**Instructions to follow**
Reproduce all of the data exactly. Images are not to appear in the reply.

**Information shown**
####################

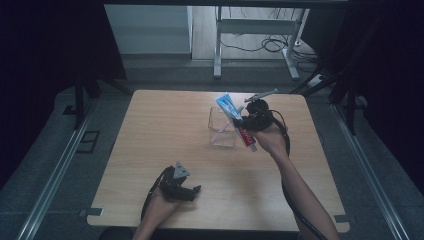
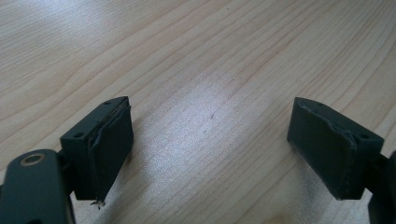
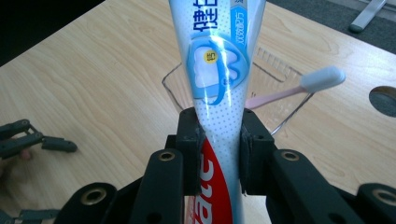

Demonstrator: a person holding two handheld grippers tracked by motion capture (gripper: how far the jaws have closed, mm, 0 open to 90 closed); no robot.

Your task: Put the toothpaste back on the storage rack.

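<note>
Here, one toothpaste tube is clamped between the two black jaws of the right gripper, its blue and white crimped end pointing away from the hand and its red printed part running down between the pads. In the high view the tube is held tilted above the far right part of the table, with its blue end over the clear plastic holder and its cap end sticking out below the right gripper. The tube's top is cut off by the frame in the right gripper view, and the print on it is too partial to read.

One clear holder stands just behind the tube, and one pink toothbrush with a white head leans out over its rim; the lower end of its handle is hidden behind the tube.

The left gripper rests on the near edge of the wooden table, well apart from the holder. Its two jaws stand wide apart with nothing but bare wood between them, as the left gripper view shows. In the right gripper view part of it is visible at the left edge, cut off.
</note>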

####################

**Problem solution**
Demonstrator: a person holding two handheld grippers tracked by motion capture (gripper: how far the jaws have closed, mm, 0 open to 90 closed); no robot.

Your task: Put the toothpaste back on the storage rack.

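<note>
Here, one toothpaste tube is clamped between the two black jaws of the right gripper, its blue and white crimped end pointing away from the hand and its red printed part running down between the pads. In the high view the tube is held tilted above the far right part of the table, with its blue end over the clear plastic holder and its cap end sticking out below the right gripper. The tube's top is cut off by the frame in the right gripper view, and the print on it is too partial to read.

One clear holder stands just behind the tube, and one pink toothbrush with a white head leans out over its rim; the lower end of its handle is hidden behind the tube.

The left gripper rests on the near edge of the wooden table, well apart from the holder. Its two jaws stand wide apart with nothing but bare wood between them, as the left gripper view shows. In the right gripper view part of it is visible at the left edge, cut off.
</note>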

The output for this exercise is finished.